> _DESCRIPTION OF THE TASK_:
Extract each line from the entries below that has the string "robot" in it.

> _RECORD EXTRACTS_:
===============
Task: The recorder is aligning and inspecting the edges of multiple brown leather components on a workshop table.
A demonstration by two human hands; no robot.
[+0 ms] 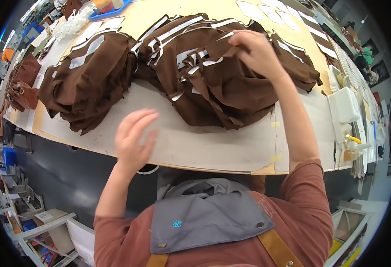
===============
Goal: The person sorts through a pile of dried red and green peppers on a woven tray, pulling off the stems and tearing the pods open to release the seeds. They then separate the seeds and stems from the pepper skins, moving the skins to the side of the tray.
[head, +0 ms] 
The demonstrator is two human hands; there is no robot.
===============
> _EXERCISE ANSWER_:
A demonstration by two human hands; no robot.
The demonstrator is two human hands; there is no robot.

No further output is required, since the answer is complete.